I need some help on the best practice of notifying delegate in Swift, I have a ScoreStats model which has a list of Student , each Student has a score and the model provides average score for all the Student it refers to:

class ScoreStats {

  private(set) var averageScore: Double = 0

  var student: [Student]? {
    if let students = students {
      // calculate `averageScore`
    }
    // notify delegate
    self.delegate.averageScoreUpdated()
  }
}

My question is, coming from Objective C where people usually have a method like:

- (void)updateStudents:(NSArray<Student *> *)students {
  self.students = students;
  // calculate `averageScore`
  [self.delegate averageScoreUpdated];
}

From a language specific point of view, I can achieve the same purpose using didSet but is there any problem in other terms? For example, exposing the students property in Swift means different places can all modify it and the delegate would be notified, also it's not clear to the coder that setting students property would trigger a delegate notification for averageScore , whereas having a dedicate method in ObjC makes it more clear.

Opinions?

Your question is not really language specific. You need to decide when a delegate should be called. In your Objective-C code you added an updateStudents method. But for some reason you are taking a completely different approach in your Swift code. Why?

In either language you can either choose to make the students property fully public, fully private, or publicly read-only and privately settable.
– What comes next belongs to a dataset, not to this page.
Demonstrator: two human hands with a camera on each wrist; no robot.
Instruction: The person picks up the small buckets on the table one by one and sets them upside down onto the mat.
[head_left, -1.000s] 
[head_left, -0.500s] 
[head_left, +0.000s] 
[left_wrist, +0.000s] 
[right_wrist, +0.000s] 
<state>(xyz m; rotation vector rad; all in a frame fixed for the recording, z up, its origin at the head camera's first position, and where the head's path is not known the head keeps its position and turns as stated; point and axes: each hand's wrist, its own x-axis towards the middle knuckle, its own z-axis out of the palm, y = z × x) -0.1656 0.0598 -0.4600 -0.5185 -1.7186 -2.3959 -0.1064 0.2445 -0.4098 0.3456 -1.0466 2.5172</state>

Of course Swift adds other levels of visibility but that's irrelevant to this discussion.

In either language you can choose to call the delegate in an additional method (like updateStudents ) or in the property's setter (again, Swift adds finer options for this but that's not important here).

So the basis of your question is flawed. It's not language specific. First decide when you want the delegate to be called. Is it anytime the students property is updated or is it when some other method is called?

If you want your Swift code to work just like your Objective-C code (with the same semantics), you do not want to call the delegate in the didSet of the property. You want to add the updateStudents method. And be sure you make the students property have the same visibility in both languages.